#### Data provided

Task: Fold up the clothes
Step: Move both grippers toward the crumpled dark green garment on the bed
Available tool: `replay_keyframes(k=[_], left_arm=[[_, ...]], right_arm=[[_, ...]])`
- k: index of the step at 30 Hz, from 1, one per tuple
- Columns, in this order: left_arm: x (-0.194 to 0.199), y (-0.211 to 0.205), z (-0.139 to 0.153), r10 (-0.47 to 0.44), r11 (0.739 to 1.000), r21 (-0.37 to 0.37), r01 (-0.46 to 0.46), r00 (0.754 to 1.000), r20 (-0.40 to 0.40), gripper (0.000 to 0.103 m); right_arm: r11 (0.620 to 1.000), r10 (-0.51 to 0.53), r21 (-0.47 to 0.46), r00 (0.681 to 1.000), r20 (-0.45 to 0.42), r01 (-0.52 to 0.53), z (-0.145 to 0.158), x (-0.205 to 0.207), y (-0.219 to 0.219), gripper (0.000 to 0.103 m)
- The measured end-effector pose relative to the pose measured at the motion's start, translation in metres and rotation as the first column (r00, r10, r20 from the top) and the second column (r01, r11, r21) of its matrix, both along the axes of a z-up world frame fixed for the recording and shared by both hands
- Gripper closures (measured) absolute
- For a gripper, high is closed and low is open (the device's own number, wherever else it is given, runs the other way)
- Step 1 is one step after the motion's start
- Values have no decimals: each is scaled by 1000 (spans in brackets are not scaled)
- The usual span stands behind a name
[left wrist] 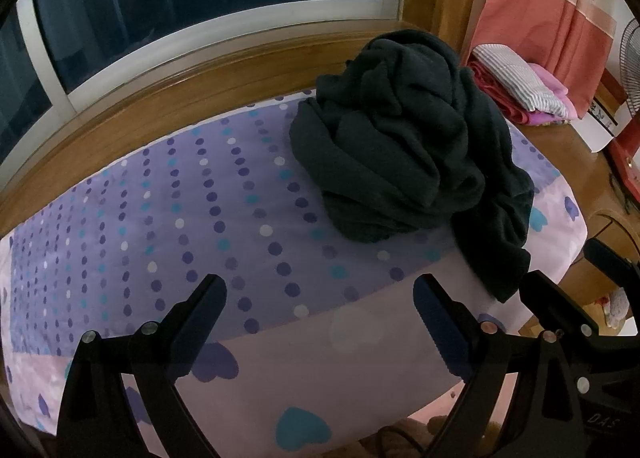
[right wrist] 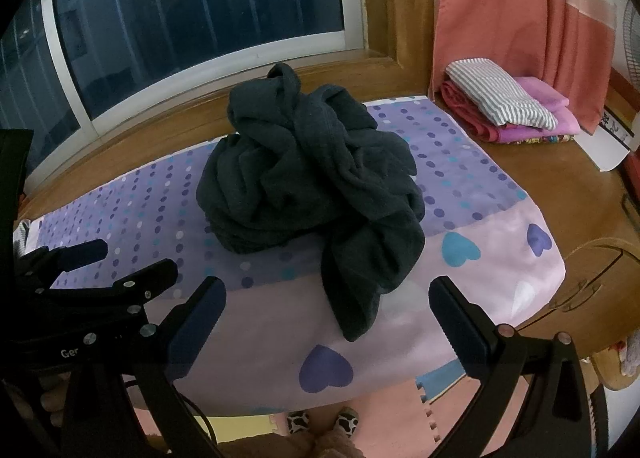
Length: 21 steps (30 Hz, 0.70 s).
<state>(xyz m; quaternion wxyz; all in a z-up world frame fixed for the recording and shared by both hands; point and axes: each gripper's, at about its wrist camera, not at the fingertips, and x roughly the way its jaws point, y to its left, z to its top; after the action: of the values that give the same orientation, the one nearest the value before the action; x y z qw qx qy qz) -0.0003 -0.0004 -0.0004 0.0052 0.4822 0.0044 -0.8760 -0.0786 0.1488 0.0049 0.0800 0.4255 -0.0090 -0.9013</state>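
A dark, crumpled garment [left wrist: 412,154] lies in a heap on the purple dotted sheet [left wrist: 180,218], with one part trailing over the pink front band toward the edge. In the right wrist view the same garment [right wrist: 312,182] sits in the middle of the sheet [right wrist: 460,162]. My left gripper [left wrist: 320,298] hovers open near the front edge, left of the heap, nothing between its fingers. My right gripper [right wrist: 328,302] is open too, its fingers either side of the trailing end without touching it. The left gripper's fingers [right wrist: 80,252] show at the left of the right wrist view.
A stack of folded clothes [right wrist: 508,106], striped piece on top, rests on the wooden surface at the back right by a red curtain [right wrist: 520,18]. A window with a wooden sill [left wrist: 200,70] runs behind. Slippered feet [right wrist: 320,422] stand on foam floor mats below.
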Motion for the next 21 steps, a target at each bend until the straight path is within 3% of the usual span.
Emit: replay_keyframes(k=[21], left_arm=[[-6, -1, -5, -5, 1000, -6, 6, 1000, 20, 6]], right_arm=[[1000, 0, -9, 1000, 13, 0, -5, -8, 1, 0]])
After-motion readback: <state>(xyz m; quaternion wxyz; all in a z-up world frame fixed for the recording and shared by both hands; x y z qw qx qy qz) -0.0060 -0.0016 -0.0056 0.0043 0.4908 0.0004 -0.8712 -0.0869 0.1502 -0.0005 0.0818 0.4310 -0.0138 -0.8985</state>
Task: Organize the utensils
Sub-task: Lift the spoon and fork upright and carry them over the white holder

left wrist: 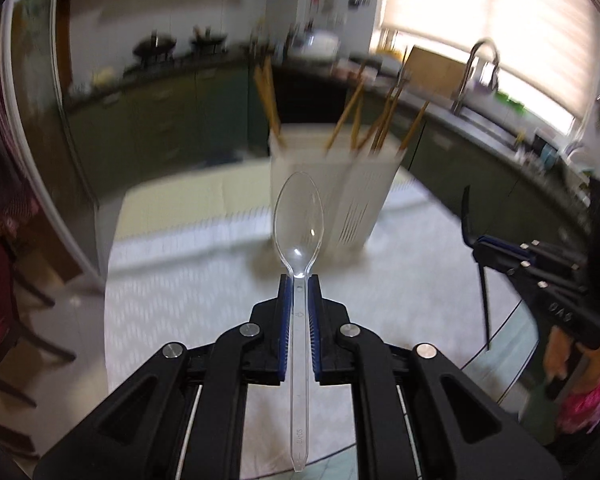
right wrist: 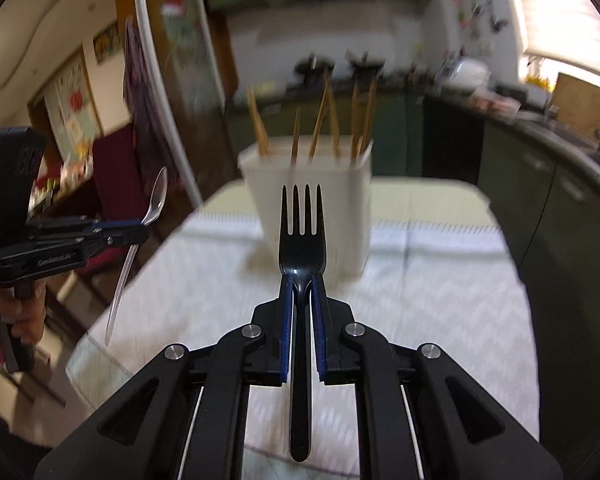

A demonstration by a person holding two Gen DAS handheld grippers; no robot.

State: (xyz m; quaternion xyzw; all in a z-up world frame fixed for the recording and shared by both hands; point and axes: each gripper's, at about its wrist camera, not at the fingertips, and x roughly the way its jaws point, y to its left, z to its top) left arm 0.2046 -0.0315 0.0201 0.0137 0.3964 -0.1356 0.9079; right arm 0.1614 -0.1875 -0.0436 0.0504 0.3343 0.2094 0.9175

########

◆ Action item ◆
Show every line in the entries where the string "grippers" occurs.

◆ Expected answer ◆
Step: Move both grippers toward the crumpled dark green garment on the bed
A demonstration by a person holding two Gen DAS handheld grippers; no robot.

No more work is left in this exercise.